Generalization of an Olympiad Inequality

Question

Inspired by this Olympiad inequality I ask the following question for $k > 0$.

Find
$$\max_{a>0,b>,c>0}\Big(\frac{a}{ka + b} + \frac{b}{kb + c} + \frac{c}{kc + a}\Big).$$

Is it $\frac3{k+1}$ when $a=b=c$?

Answer 1

No, it's not $\frac{3}{k+1}$.

Try $k=1$.

In this case we obtain $$\frac{a}{a+b}+\frac{b}{b+c}+\frac{c}{c+a}\leq\frac{3}{2},$$ which is wrong for $c\rightarrow0^+$, $a=1$ and $b=\frac{1}{2}$.

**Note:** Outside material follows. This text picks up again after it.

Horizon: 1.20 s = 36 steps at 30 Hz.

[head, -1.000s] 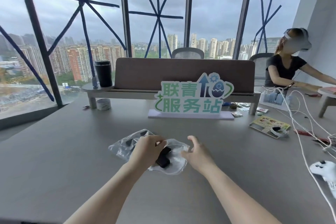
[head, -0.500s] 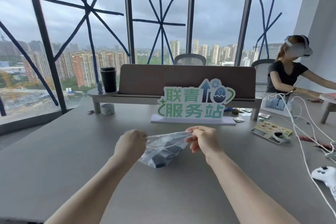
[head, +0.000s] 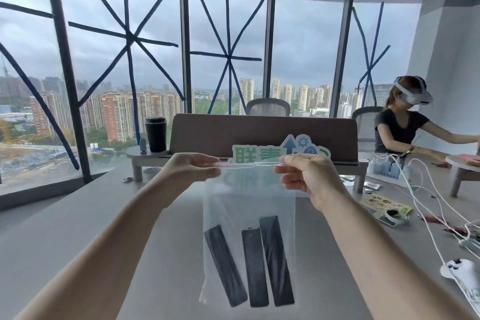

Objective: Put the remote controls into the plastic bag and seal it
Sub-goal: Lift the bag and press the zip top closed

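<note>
A clear plastic zip bag (head: pixel 249 197) hangs upright in the air in front of me, above the grey table (head: pixel 78 228). Three black remote controls (head: pixel 255 264) stand on end at its bottom, side by side. My left hand (head: pixel 191 167) pinches the left end of the bag's top strip. My right hand (head: pixel 307 175) pinches the right end. The strip is stretched taut between them, with a red line along it. I cannot tell whether the strip is pressed closed.
A green and white sign (head: pixel 280 154) stands behind the bag before a brown divider (head: pixel 262 132). A black cup (head: pixel 155 134) sits on a shelf at left. White cables (head: pixel 420 202), a white controller (head: pixel 465 274) and a seated person (head: pixel 405 122) with a headset are on the right.
The bag lay on the table a second ago with my hands on it. Both hands have lifted it by its top edge, and the remotes have slid to the bottom as it hangs.
</note>
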Available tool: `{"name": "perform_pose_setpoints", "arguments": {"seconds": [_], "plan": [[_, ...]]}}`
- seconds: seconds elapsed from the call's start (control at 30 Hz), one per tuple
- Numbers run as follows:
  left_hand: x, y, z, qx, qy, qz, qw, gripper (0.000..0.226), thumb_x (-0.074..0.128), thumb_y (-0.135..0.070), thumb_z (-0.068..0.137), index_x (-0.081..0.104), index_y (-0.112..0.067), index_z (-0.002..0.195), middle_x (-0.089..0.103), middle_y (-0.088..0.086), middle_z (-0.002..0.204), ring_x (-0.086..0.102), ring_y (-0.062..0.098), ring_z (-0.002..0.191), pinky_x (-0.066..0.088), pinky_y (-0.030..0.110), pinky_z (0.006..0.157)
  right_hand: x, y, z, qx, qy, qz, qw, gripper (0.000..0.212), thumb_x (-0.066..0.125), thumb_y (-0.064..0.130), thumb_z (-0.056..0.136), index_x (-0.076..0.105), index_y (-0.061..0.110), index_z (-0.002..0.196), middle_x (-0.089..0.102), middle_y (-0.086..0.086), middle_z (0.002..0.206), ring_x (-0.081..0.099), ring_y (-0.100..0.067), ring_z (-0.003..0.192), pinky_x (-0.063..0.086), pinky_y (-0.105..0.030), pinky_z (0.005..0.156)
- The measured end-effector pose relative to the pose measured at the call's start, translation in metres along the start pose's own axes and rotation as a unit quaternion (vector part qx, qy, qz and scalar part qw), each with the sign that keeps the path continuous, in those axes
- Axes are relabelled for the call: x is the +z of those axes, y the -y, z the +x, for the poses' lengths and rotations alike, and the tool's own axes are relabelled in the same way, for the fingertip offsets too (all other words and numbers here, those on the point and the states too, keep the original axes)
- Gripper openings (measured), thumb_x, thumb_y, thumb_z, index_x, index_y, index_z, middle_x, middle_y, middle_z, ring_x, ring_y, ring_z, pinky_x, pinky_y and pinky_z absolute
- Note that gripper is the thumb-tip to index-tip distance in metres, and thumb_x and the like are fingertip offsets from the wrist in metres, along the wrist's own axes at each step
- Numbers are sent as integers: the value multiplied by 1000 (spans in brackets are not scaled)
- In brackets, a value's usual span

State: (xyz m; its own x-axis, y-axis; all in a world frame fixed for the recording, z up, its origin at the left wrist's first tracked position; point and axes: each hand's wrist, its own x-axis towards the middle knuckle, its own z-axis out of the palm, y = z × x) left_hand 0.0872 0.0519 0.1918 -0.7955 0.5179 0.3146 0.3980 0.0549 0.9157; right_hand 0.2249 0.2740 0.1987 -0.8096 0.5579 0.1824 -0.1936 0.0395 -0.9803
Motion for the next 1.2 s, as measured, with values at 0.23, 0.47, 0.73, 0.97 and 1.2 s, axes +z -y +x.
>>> {"name": "perform_pose_setpoints", "arguments": {"seconds": [0.23, 0.47, 0.73, 0.97, 1.2], "plan": [[22, 25, -14, -25, -78, 30, 996, 9, 71, -8, 79, 73, -3, 86, 72, 7, 77, 54, 9, 55, 44, 15, 45, -16, 2, -10, -19, -61, -123, 990, 15, 65, 11, 87, 76, 1, 87, 72, -4, 53, 47, -11, 28, 40, -18, 33], [42, 7, -15, -47, -79, -70, 993, 3, 71, -17, 81, 72, -16, 78, 73, -6, 64, 58, 3, 52, 46, 15, 48, -34, 12, -10, -102, -171, -336, 921, 23, 66, 18, 76, 74, -2, 75, 56, -1, 50, 49, -19, 48, 40, -27, 53], [76, -28, -8, 34, -43, 30, 998, 7, 72, -5, 76, 72, -11, 72, 66, -11, 49, 48, 2, 42, 41, 16, 39, 16, 21, -24, -282, 14, -520, 806, 27, 71, 43, 82, 77, 25, 101, 73, 7, 102, 60, -15, 102, 49, -36, 85], [77, -36, -4, 85, -45, 91, 991, 9, 72, -3, 74, 73, -9, 68, 60, -11, 44, 44, -1, 38, 36, 9, 40, 19, 36, -18, -209, 43, -514, 831, 12, 73, 33, 82, 78, 22, 83, 74, 9, 80, 66, -12, 83, 57, -37, 78], [71, -45, 2, 114, -25, 128, 985, 15, 73, -12, 76, 73, -19, 63, 68, -7, 57, 50, 2, 47, 47, 20, 53, 19, 59, -18, -183, 81, -518, 832, 13, 72, 31, 85, 78, 20, 87, 65, 12, 76, 48, 10, 65, 34, -4, 45]]}}
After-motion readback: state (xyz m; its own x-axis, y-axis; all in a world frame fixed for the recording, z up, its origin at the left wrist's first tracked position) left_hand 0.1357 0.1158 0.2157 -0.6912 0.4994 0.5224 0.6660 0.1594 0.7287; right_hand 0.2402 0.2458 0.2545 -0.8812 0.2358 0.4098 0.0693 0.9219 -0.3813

For $k\geq2$ the maximum is $\frac{3}{k+1}$.

Indeed, for $a=b=c$ we get a value $\frac{3}{k+1}$ and it's enough to prove that $$\sum_{cyc}\frac{a}{ka+b}\leq\frac{3}{k+1}$$ or $$\sum_{cyc}\left(\frac{a}{ka+b}-\frac{1}{k+1}\right)\leq\frac{3}{k+1}-\frac{3}{k} \tag1$$ or $$\sum_{cyc}\frac{b}{ka+b}\geq\frac{3}{k+1},$$ which follows from C-S: $$\sum_{cyc}\frac{b}{ka+b}=\sum_{cyc}\frac{b^2}{kab+b^2}\geq\frac{(a+b+c)^2}{\sum\limits_{cyc}(kab+b^2)}$$ $$=\frac{3}{k+1}\frac{(k+1)(a+b+c)^2}{3\sum\limits_{cyc}(kab+a^2)}=\frac{3}{k+1}\frac{(k-2)\sum\limits_{cyc}(a^2-ab)+3\sum\limits_{cyc}(kab+a^2)}{3\sum\limits_{cyc}(kab+a^2)}\geq$$ $$\geq\frac{3}{k+1}\frac{3\sum\limits_{cyc}(kab+a^2)}{3\sum\limits_{cyc}(kab+a^2)}=\frac{3}{k+1}.$$ For $0<k<2$ the supremum is $\frac{2}{k}$, which we can prove by the same way.

Done!